Pustaka
Bahasa Indonesia
Bab
Pengaturan

CHAPTER 8

Tampak jelas pada raut wanita itu menunjukkan ketidaksukaan saat telapak tangan laki-laki yang ia kagumi tengah menggenggam erat tangan seorang wanita yang entah siapa.

Kakinya melangkah maju ke depan, setapak demi setapak melewati garis ubin berwarna putih ini hingga mereka bertiga saling berhadapan.

Zaara spontan menundukkan kepala, menghindari sorot mata wanita ini.

"Na, kenapa kesini?" Tanya Nathan, karena sudah jelas tadi siang mulutnya mengatakan kalau bertemu di Rumah sakit saja.

Wanita ini menyeringai, menampakan senyum cantik malu-malu nya.

"Aku mau menjemput kamu" Jawab Anastasya.

Zaara masih mencoba melepaskan genggaman erat tangan Nathan, tapi sepertinya laki-laki ini tetap mencoba mempertahankan nya.

"Ini siapa Nathan?" Tanya Anastasya, sesaat setelah melirik kearah seorang wanita dengan tubuh tinggi hampir sama dengannya.

Zaara spontan memundurkan langkah kakinya, bersembunyi dibalik tubuh Nathan.

"Ini teman ku" Jawab Nathan singkat.

Anastasya menganggukkan kepala, tangannya mencoba meraih telapak tangan kiri Nathan tapi seperti disengaja lengan ini menghindar secepat kilat.

"Ayo pergi sama aku?" Ajak Anastasya.

"Kamu bisa langsung ke rumah sakit, aku ada urusan sebentar" Jawab Nathan, ia sudah tahu kalau Zaara tengah tidak nyaman dengan kehadiran wanita ini.

"Tapi, Tan" Gumam Anastasya.

"Maaf Na, kamu bisa pergi terlebih dahulu" Celetuk Nathan.

Wanita ini hanya terdiam, dengan cengkeraman jemarinya pada rok merah jambu di tubuhnya.

"Baiklah, kalau begitu" Jawabnya.

Mereka lalu melangkahkan kaki menuju keluar dari dalam gedung bertingkat ini.

*

Zaara perlahan mendongakkan wajahnya, berdiri tegak sesaat setelah wanita itu pergi dari hadapan mereka berdua.

"Ayo kita makan dulu" Ajak Nathan, sembari menggenggam tangan Zaara.

*

Langkah kaki mereka melewati Trotoar pinggir jalan, seperti sepasang kekasih yang terus saling bergandengan tangan tanpa terlepas.

Zaara tampak bingung, apa berteman harus bergandengan tangan pikirnya.

Kakinya berhenti melangkah, lalu menatap wajah Nathan.

"Aku bisa berjalan sendiri" Gumamnya, mencoba melepaskan genggaman tangan Nathan.

Tubuh Nathan yang tinggi berbalik, kedua manik cokelat nya menatap manik mata wanita cantik ini.

"Hari sudah malam, banyak orang jahat diluar.

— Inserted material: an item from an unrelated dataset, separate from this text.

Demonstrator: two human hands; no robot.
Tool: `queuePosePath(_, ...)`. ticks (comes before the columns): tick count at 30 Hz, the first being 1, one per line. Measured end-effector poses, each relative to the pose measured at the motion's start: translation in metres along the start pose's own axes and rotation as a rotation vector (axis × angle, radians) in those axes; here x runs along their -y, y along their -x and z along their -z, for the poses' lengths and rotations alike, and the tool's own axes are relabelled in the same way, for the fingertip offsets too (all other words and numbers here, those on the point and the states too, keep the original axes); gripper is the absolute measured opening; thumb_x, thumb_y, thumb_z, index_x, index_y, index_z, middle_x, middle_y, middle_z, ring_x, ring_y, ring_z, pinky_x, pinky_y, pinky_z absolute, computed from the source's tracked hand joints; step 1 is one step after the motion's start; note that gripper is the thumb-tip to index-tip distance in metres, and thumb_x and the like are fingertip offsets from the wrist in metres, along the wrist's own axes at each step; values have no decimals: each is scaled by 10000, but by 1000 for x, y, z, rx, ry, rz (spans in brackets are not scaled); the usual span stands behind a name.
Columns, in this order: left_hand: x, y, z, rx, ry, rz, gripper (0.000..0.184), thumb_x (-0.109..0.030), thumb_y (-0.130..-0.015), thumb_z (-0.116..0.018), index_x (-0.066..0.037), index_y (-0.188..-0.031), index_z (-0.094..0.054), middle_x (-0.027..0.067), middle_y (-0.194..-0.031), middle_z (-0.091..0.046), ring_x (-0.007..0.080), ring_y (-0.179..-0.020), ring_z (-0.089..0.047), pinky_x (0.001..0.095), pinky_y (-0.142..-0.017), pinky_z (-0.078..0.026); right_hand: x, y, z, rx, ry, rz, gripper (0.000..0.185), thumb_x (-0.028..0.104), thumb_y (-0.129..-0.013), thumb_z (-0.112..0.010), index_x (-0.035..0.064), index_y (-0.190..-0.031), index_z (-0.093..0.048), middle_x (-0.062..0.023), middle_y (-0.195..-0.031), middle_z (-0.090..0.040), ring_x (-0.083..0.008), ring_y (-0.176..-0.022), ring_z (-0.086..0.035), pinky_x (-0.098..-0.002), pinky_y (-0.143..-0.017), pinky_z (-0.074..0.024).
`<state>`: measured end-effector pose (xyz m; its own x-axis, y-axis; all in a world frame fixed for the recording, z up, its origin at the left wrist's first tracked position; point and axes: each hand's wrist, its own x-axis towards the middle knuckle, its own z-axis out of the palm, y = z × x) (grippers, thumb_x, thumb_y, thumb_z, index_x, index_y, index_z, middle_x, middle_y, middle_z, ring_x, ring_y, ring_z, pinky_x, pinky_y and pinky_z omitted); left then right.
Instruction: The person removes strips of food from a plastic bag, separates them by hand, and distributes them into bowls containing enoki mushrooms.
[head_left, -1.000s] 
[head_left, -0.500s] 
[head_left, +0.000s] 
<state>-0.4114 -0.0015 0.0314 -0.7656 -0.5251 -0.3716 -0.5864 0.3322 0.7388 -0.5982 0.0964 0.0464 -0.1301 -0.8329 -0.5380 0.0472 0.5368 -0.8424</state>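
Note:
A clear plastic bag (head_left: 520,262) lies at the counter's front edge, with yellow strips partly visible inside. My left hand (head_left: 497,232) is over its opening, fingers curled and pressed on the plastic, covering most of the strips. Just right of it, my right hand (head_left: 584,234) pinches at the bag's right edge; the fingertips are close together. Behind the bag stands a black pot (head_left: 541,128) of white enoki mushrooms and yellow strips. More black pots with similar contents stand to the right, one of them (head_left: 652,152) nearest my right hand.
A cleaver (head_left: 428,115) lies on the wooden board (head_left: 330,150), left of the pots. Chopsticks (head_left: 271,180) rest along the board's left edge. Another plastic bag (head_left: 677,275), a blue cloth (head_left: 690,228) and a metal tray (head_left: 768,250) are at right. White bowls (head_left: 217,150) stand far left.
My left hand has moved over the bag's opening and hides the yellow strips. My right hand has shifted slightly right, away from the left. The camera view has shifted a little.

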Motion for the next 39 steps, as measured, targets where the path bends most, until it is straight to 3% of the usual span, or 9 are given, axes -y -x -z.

Aku sebagai teman kamu berkewajiban menggenggam tangan ini" Jawab Nathan.

Zaara mengerutkan keningnya, apa memang seperti ini berteman dengan seorang laki-laki.

"Jadi sebelum tiba di tempat makan, kita akan terus bergandengan tangan" Ucap Nathan.

Zaara yang polos menganggukkan kepala, toh ini hanya bergandengan bukankah sebelumnya mereka pernah berciuman sebelumnya walaupun tidak disengaja.

Mereka kembali berjalan menyusuri Trotoar ini, hingga tiba di satu kedai makanan tepat di dekat Rumah sakit tempat Nathan bekerja.

"Mas Nathan, ini siapa?"Tanya seorang wanita cukup muda tengah membawa daftar menu.

Nathan menyimpul senyumannya, lalu melirik kearah Zaara yang masih terlihat tertunduk.

"Pacar saya, Mbak" Jawabnya.

Zaara tertegun, kepala mendongak.

"Oh, pacarnya. Cantik sekali" Jawab wanita ini.

Zaara sontak kembali menundukkan kepalanya.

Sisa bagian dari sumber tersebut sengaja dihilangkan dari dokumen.